ASSIGNMENT — Take the line that contains "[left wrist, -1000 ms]" and each line after it to the end of the data below, and set them down exactly, omitting pictures.

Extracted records
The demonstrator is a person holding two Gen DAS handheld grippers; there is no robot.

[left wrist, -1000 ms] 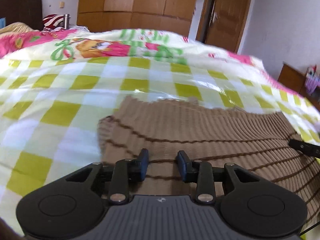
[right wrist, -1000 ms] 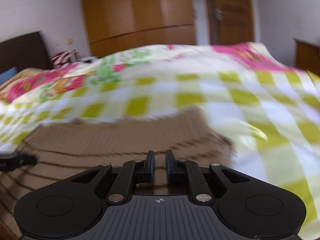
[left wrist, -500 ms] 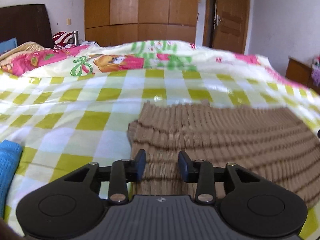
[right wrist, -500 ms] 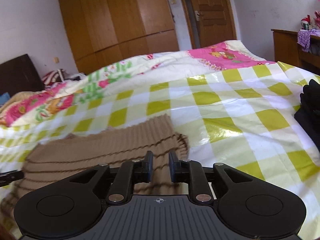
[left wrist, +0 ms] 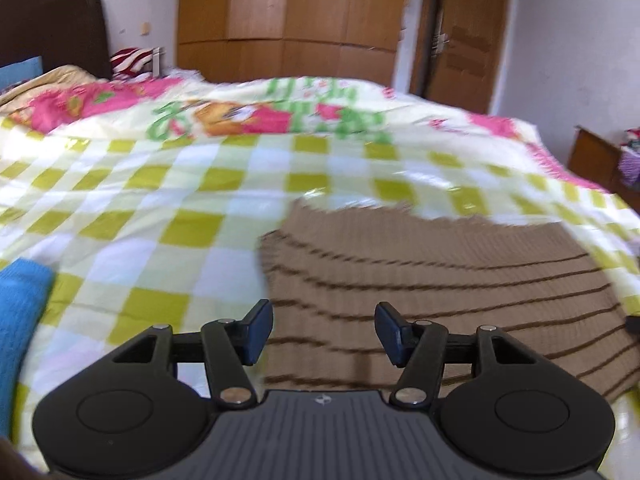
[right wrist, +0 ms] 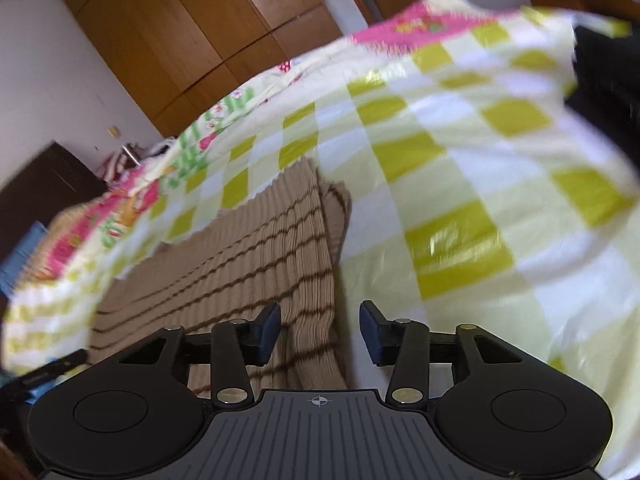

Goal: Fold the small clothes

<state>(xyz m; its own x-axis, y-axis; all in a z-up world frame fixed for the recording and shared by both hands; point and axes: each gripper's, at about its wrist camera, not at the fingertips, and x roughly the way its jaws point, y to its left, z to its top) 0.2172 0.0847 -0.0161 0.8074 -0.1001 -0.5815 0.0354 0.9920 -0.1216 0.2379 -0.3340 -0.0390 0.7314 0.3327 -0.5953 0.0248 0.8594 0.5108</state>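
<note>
Sweater [left wrist: 440, 280] lies below both opening, empty tongs: left tongs [left wrist: 323, 334], right tongs [right wrist: 320, 332].

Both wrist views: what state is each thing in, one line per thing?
Brown sweater: folded, lying flat on the bed, held by neither gripper.
Left hand-held gripper: jaws opening, nothing between them.
Right hand-held gripper: jaws opening, nothing between them.
Checked bedspread: spread out.
Wardrobe: doors closed.
</note>
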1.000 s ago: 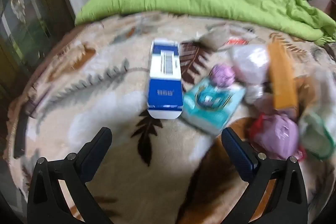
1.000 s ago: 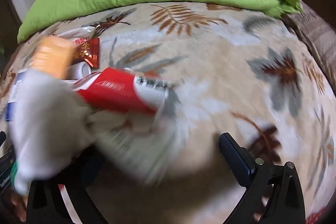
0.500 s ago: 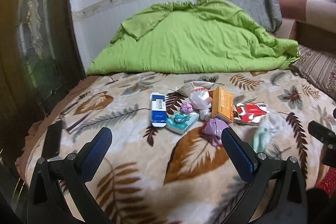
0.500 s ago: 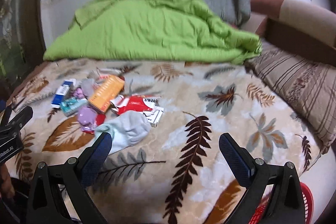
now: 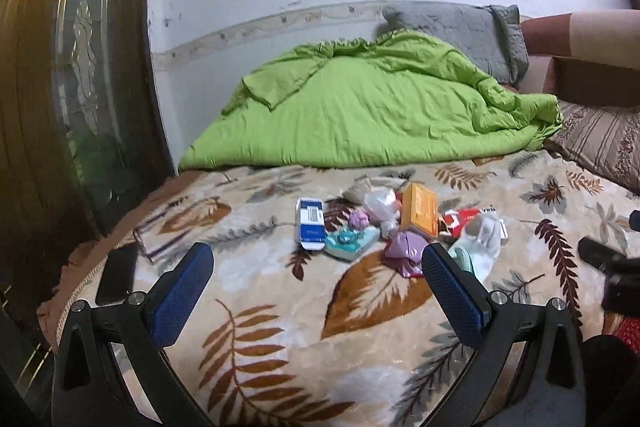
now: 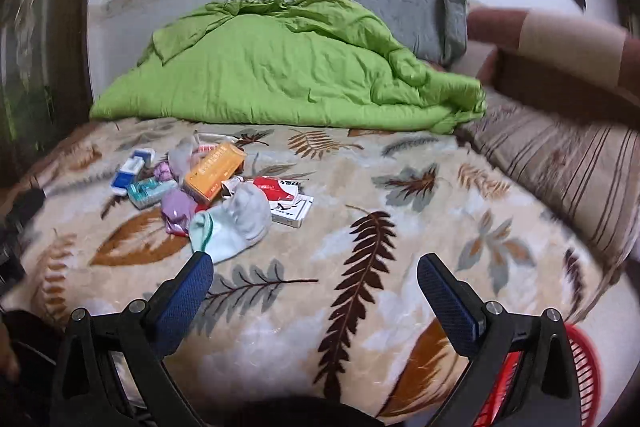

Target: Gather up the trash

SOLUTION BELOW —
[left wrist, -1000 ms] 
[right wrist, -1000 ms] 
[left wrist, -500 ms] 
[right wrist, -500 ms] 
[left wrist, +0 ms] 
[right wrist, +0 ms] 

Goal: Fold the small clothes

<state>(xyz m; its own x-axis, y-axis; all in a z-up world frame fixed for the recording and shared by both hands; point and axes: each gripper's, at about its wrist camera, not at the fingertips, and x roughly the way its jaws point, y to its left, z to its top) 0.2172 0.0847 -0.0161 0.8074 -0.1001 -0.5815 0.0354 0.9920 -0.1216 0.2379 -0.3340 -0.0390 0.7314 0.3327 -0.5953 0.0248 0.8594 0.5108</state>
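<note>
Sweater [left wrist: 440, 280] lies below both opening, empty tongs: left tongs [left wrist: 323, 334], right tongs [right wrist: 320, 332].

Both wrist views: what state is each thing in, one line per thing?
Brown sweater: folded, lying flat on the bed, held by neither gripper.
Left hand-held gripper: jaws opening, nothing between them.
Right hand-held gripper: jaws opening, nothing between them.
Checked bedspread: spread out.
Wardrobe: doors closed.
</note>
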1.000 s ago: 
1.000 s ago: 
0.500 s ago: 
0.500 s ago: 
now: 
now: 

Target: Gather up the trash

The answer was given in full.